“The granaries in all the towns are brimming with reserves, and the coffers are full with treasures and gold, worth trillions,” wrote Sima Qian, a Chinese historian living in the 1st century BC. “There is so much money that the ropes used to string coins together rot and break, an innumerable amount. The granaries in the capital overflow and the grain goes bad and cannot be eaten.”
He was describing the legendary surpluses of the Han dynasty, an age characterised by the first Chinese expansion to the west and south, and the establishment of trade routes later known as the Silk Road, which stretched from the old capital Xi’an as far as ancient Rome.
Fast forward a millennia or two, and the same talk of expansion comes as China’s surpluses grow again. There are no ropes to hold its $4tn in foreign currency reserves — the world’s largest — and in addition to overflowing granaries China has massive surpluses of real estate, cement and steel.
After two decades of rapid growth, Beijing is again looking beyond its borders for investment opportunities and trade, and to do that it is reaching back to its former imperial greatness for the familiar “Silk Road” metaphor. Creating a modern version of the ancient trade route has emerged as China’s signature foreign policy initiative under President Xi Jinping.
“It is one of the few terms that people remember from history classes that does not involve hard power … and it’s precisely those positive associations that the Chinese want to emphasise,” says Valerie Hansen, professor of Chinese history at Yale University.
Xi’s big idea
If the sum total of China’s commitments are taken at face value, the new Silk Road is set to become the largest programme of economic diplomacy since the US-led Marshall Plan for postwar reconstruction in Europe, covering dozens of countries with a total population of over 3bn people. The scale demonstrates huge ambition. But against the backdrop of a faltering economy and the rising strength of its military, the project has taken on huge significance as a way of defining China’s place in the world and its relations — sometimes tense — with its neighbours.
Economically, diplomatically and militarily Beijing will use the project to assert regional leadership in Asia, say experts. For some, it spells out a desire to establish a new sphere of influence, a modern-day version of the 19th century Great Game, where Britain and Russia battled for control in central Asia.
“The Silk Road has been part of Chinese history, dating back to the Han and Tang dynasties, two of the greatest Chinese empires,” says Friedrich Wu, a professor at the S Rajaratnam School of International Studies in Singapore. “The initiative is a timely reminder that China under the Communist party is building a new empire.”

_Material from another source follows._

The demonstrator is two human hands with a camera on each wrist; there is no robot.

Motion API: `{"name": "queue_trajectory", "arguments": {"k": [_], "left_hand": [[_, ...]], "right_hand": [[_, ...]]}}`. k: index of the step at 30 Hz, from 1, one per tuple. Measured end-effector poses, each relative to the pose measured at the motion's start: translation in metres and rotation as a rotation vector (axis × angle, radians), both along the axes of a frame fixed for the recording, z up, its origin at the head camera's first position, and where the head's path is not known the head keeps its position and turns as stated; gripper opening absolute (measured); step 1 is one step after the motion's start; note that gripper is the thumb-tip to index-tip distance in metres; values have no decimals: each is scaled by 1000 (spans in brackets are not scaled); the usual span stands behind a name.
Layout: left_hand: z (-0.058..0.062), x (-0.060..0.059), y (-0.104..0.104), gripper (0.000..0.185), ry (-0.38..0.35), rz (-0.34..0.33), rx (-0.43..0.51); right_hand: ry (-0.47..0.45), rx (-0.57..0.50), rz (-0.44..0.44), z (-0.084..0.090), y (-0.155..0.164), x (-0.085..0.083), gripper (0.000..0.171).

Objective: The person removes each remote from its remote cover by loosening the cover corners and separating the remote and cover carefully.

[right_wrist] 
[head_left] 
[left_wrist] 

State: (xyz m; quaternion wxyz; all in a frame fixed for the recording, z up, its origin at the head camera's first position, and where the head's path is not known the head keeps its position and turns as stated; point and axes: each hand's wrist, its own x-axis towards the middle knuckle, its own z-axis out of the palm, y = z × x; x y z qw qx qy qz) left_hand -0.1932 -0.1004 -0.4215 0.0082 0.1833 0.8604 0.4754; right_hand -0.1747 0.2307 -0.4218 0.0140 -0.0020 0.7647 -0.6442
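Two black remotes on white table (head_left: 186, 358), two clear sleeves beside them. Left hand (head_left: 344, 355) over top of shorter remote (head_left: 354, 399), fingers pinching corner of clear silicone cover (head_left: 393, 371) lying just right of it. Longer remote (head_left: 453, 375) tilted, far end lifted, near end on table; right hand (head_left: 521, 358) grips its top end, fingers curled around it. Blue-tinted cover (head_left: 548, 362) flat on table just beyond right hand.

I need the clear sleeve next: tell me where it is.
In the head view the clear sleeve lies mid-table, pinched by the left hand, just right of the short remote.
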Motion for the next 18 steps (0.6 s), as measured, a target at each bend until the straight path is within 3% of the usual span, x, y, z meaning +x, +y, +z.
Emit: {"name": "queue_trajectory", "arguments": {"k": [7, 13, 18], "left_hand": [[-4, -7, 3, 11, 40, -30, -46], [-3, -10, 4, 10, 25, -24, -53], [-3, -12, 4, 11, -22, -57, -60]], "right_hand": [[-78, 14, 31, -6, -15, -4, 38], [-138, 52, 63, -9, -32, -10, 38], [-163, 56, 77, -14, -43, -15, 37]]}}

According to former officials, the grand vision for a new Silk Road began life modestly in the bowels of China’s commerce ministry. Seeking a way to deal with serious overcapacity in the steel and manufacturing sectors, commerce officials began to hatch a plan to export more. In 2013, the programme received its first top-level endorsement when Mr Xi announced the “New Silk Road” during a visit to Kazakhstan.
Since the president devoted a second major speech to the plan in March — as concerns over the economic slowdown mounted — it has snowballed into a significant policy and acquired a clunkier name: “One Belt, One Road”. The belt refers to the land trade route linking central Asia, Russia and Europe. The road, oddly, is a reference to a maritime route via the western Pacific and Indian Ocean.

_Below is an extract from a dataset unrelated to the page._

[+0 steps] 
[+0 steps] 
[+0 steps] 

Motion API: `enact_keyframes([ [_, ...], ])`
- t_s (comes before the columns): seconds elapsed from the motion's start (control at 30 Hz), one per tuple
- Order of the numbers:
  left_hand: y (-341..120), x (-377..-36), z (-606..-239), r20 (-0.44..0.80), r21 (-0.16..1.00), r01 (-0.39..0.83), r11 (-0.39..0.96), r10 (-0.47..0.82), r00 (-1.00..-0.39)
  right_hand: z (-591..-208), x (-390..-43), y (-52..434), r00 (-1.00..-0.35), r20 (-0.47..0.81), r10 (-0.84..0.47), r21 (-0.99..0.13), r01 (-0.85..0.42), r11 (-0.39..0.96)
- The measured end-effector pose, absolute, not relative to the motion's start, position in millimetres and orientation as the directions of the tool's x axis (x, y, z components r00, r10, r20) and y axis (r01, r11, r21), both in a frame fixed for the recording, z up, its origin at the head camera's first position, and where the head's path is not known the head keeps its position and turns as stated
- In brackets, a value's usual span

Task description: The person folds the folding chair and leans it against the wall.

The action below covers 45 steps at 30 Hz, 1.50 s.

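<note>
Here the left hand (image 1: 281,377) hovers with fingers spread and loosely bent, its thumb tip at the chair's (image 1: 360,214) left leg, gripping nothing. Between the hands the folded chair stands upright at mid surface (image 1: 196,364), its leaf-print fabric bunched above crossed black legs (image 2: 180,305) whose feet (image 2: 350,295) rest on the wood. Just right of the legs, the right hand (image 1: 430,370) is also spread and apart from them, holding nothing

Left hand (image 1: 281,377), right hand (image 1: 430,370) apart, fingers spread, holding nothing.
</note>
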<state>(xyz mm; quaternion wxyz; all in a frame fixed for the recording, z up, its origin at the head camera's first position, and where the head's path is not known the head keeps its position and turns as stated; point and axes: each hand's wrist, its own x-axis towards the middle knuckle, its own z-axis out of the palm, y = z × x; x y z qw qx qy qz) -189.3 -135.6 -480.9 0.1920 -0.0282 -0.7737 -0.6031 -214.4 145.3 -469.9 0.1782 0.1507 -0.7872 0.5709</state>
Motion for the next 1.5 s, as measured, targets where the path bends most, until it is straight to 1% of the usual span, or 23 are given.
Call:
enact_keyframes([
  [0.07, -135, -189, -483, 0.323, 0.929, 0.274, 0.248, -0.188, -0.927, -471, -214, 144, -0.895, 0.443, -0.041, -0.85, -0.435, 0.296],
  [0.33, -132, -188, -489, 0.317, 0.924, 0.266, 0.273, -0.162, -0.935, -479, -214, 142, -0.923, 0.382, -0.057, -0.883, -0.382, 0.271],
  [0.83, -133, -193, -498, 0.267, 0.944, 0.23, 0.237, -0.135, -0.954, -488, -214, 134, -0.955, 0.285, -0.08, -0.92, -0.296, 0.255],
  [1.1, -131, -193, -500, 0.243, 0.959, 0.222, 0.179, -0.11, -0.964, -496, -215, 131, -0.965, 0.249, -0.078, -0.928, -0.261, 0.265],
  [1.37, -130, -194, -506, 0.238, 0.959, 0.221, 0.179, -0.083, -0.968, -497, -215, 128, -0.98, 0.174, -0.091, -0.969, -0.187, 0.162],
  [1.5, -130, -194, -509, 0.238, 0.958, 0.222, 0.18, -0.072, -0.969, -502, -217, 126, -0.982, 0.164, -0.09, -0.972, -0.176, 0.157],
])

In some countries Beijing is pushing at an open door. Trade between China and the five central Asian states — Kazakhstan, Kyrgyzstan, Tajikistan, Turkmenistan and Uzbekistan — has grown dramatically since 2000, hitting $50bn in 2013, according to the International Monetary Fund. China now wants to build the roads and pipelines needed to smooth access to the resources it needs to continue its development.
Mr Xi started to offer more details about the scheme earlier this year with an announcement of $46bn in investments and credit lines in a planned China-Pakistan economic corridor, ending at the Arabian Sea port of Gwadar. In April, Beijing announced plans to inject $62bn of its foreign exchange reserves into the three state-owned policy banks that will finance the expansion of the new Silk Road. Some projects, already on the drawing board, seem to have been co-opted into the new scheme by bureaucrats and businesspeople scrambling to peg their plans to Mr Xi’s policy.

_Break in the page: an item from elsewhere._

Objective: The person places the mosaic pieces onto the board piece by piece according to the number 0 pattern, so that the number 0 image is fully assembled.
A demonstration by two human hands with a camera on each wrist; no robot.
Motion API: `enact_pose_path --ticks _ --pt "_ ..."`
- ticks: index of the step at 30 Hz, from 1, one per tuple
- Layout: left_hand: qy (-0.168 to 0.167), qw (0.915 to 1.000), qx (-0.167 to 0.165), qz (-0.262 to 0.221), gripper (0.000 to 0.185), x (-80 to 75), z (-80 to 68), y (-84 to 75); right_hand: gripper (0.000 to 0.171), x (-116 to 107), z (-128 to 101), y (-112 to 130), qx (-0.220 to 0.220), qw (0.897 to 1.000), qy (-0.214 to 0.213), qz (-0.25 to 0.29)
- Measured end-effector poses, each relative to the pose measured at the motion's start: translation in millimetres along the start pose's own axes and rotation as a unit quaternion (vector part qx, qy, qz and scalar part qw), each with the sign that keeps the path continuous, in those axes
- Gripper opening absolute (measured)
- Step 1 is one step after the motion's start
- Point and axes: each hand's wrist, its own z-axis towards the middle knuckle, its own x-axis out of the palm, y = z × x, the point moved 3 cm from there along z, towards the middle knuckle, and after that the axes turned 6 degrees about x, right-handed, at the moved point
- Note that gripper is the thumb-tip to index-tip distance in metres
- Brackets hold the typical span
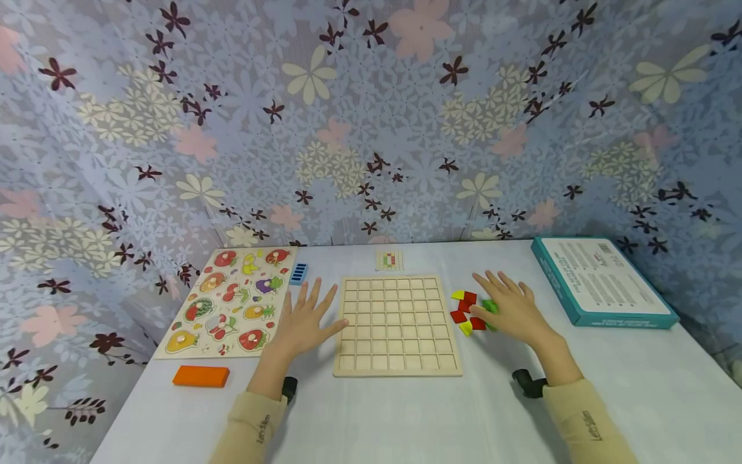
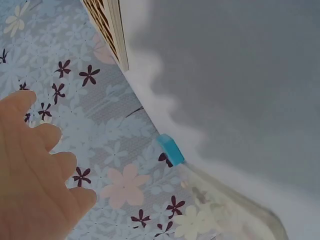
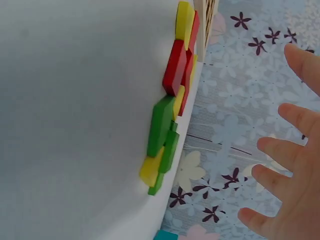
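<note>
2 flat hands on white table (image 1: 406, 412) — floral backdrop (image 1: 371, 129), grid board (image 1: 397, 325)

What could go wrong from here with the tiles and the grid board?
The right hand hovers spread over the heaped tiles; lowered flat, it could scatter them, perhaps towards the teal box. The tiles overlap, as the right wrist view shows, so picking one may drag its neighbours. The left hand sits at the edge of the grid board, which lies loose on the white cloth; a nudge could probably slide it into the tiles.
</note>
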Motion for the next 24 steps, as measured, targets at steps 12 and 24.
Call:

“They are just putting a new slogan on stuff they’ve wanted to do for a long time,” says one western diplomat.
“It’s like a Christmas tree,” says Scott Kennedy, deputy director at the Center for Strategic and International Studies in Washington. “You can hang a lot of policy goals on it, but no one has done a proper economic analysis. The government money they are putting in is not enough; they hope to bring in private capital, but would private capital want to invest? Will it make money?”
As well as offering a glimpse of China’s ambition, the new Silk Road presents a window into how macroeconomic policy is made in Beijing — often on the hoof, with bureaucrats scurrying to flesh out vague and sometimes contradictory statements from on high. “Part of this is top down, part of this is bottom up, but there is nothing in the middle so far,” says a former Chinese official.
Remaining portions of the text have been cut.